Dormancy Flow, a key on-chain metric, signaled a potential price bottom this weekfor Bitcoin. The Dormancy Flow Ratio, developed by David Puell, is the ratio of market capitalization to the average annual value of the ratiodormancyin dollar terms.
The meaning itselfdormancy(English: state of rest, inactivity) is defined as the ratio of the number of coin days destroyed (CDD) to the total volume of on-chain transfers (adjusted for change). Smaller valuesdormancy, or CDD, compared to the total volume of on-chain transfers, indicate less activity of “older” coins, that is, relatively low activity of hodlers. Higher valuesdormancythey say that more “old” coins began to move or were spent on-chain.
To obtain the average annual costdormancy, the coefficient value for each day is multiplied by the price in USD, then a 365-day moving average is taken. When market capitalization versus higher average annual valuedormancy(expressing the level of expenditure of oldercoins) is at historical lows, the Dormancy Flow coefficient signals the potential formation of a bottom against the backdrop of complete market capitulation. Historically, this has meant great buying opportunities for the long term.

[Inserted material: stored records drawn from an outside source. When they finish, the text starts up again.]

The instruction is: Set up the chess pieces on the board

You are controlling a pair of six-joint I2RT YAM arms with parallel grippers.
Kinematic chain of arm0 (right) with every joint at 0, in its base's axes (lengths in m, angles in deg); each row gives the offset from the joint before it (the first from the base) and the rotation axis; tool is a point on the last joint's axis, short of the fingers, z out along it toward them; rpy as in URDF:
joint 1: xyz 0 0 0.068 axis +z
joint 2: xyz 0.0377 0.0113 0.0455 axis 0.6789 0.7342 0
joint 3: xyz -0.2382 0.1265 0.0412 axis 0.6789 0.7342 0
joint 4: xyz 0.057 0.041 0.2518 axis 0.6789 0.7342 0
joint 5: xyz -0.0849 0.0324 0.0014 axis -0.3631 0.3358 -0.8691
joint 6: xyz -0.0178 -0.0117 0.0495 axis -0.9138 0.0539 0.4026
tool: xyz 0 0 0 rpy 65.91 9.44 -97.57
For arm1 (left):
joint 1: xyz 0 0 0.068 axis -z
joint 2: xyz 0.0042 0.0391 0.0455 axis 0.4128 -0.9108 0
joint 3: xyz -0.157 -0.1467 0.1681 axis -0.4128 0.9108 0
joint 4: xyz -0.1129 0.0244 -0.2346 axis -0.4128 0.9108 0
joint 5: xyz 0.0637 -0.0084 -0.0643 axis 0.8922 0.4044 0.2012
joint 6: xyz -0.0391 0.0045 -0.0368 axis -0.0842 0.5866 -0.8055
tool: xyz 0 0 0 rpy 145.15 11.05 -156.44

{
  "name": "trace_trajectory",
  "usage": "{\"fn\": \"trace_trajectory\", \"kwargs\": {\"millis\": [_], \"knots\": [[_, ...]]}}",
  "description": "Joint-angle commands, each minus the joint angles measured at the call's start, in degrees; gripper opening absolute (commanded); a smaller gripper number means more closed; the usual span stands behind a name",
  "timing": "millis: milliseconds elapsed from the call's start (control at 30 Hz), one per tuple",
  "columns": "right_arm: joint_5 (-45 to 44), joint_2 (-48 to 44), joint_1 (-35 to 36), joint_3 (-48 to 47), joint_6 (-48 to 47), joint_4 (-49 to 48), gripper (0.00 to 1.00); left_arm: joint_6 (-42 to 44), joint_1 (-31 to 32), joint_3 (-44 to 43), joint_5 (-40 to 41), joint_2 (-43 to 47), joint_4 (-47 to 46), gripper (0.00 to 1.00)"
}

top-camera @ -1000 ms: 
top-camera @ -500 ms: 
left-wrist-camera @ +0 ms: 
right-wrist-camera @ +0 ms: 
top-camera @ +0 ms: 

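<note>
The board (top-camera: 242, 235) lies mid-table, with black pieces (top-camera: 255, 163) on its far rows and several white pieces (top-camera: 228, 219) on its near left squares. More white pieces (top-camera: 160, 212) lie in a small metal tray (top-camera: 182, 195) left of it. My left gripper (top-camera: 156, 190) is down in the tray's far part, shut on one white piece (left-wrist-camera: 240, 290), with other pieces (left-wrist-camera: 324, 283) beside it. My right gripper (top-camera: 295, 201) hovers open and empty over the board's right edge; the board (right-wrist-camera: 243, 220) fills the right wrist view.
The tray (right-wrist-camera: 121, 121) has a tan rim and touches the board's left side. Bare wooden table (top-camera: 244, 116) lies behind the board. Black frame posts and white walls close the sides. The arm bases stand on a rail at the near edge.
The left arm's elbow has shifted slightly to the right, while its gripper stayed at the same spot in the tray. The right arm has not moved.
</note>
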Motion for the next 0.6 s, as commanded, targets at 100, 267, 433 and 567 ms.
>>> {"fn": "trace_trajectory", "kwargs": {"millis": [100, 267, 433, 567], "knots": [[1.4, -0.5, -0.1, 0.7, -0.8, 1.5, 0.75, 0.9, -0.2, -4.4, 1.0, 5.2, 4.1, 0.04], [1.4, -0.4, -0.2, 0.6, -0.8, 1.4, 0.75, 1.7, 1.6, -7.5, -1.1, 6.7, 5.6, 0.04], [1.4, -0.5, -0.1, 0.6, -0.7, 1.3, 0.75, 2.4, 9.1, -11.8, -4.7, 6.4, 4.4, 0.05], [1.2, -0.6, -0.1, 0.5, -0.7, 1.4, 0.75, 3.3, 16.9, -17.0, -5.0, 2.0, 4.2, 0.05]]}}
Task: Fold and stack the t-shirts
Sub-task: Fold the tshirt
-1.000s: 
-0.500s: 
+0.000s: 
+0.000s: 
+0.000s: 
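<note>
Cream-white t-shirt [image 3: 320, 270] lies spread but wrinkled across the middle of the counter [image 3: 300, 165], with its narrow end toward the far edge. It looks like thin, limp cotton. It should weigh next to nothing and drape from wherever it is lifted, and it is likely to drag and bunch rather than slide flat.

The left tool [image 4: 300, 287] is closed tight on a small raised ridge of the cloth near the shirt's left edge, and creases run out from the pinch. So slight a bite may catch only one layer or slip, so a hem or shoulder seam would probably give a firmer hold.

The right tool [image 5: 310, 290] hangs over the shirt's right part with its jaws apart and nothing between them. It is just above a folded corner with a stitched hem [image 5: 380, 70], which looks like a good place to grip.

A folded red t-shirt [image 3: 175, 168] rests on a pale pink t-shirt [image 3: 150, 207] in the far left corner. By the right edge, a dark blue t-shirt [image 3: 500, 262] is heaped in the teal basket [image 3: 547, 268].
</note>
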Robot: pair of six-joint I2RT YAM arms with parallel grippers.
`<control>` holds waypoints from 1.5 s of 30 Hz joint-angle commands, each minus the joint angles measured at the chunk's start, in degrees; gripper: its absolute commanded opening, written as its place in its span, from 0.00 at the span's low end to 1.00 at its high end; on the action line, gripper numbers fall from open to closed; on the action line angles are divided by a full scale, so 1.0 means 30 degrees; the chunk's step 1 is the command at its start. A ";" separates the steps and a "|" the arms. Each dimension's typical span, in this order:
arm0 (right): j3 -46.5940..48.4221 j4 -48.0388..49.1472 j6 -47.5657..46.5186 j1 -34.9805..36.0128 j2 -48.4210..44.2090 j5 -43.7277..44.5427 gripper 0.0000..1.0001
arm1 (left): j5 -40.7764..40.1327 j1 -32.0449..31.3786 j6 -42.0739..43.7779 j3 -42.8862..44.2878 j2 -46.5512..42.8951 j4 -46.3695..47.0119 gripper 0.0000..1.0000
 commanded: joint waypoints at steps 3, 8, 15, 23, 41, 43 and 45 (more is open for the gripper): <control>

As of January 14, the Dormancy coefficientFlow is below the fifth percentile compared to its own historical values; it has reached such a low level only six times in the history of Bitcoin. You can learn more about Dormancy Flow from the article by David Puell, the author of the indicator: original / translation.
Dormancy Flow for BTC adjusted by users
Dormancy Flow for BTC adjusted by users
Gain insight into changing trends inBTC spending is also aided by the 90-day rolling cost of “Crashed Coin Days” (CDD). The user-adjusted CDD is now below the 25th percentile of its own historical values, signaling solid hodling.
90-day CDD Rolling Amount Adjusted by User
The growth, which was quite modest compared to historical values, slowed down and began to decline as Bitcoin fell to ~$40 thousand.
90-day CDD Rolling Amount Adjusted by User
With a metric like CDD, you can alreadythe spending of coins that has occurred, but what about the incentive to sell? In its simplest form, this can be calculated in terms of price: the higher the value of bitcoin, the more attractive profit-taking seems to become. And for this, on-chain analysis also has an indicator called Reserve Risk.
As we explained in detail in this post, Reserve Risk tracks the ratio of selling incentive (price) to the total opportunity cost of holding bitcoin for hodlers (using a metric such as CDD).
Reserve risk
The Reserve Risk indicator is currently below the 2021 lows and has just entered a buy signal zone.
We can also refer to the Value multiplierDays Destroyed Multiple provided by analyst TXMC, which is calculated as the ratio of 30-day and 365-day moving average from Value Days Destroyed (CDD multiplied by price).
"Value Days Destroyed Multiple compares the levelrecent spending of coins with an annual average to determine periods of “overbought” and “oversold” of the market. The effectiveness of this multiplier is based on the nature of how market tops are formed: through increased spending of old coins, which eventually exceeds demand and ends the price rally. And vice versa, when “old” coins remain mostly motionless and accumulation begins, this indicator will decrease and form a bottom against the backdrop of market capitulation and periods of accumulation,”Glassnode.
Value Days Destroyed Multiple
As of January 14, the Value Days Destroyed Multiple is 0.52; this is below the threshold level of 0.75 and indicates that the dominant factors today are retention and accumulation.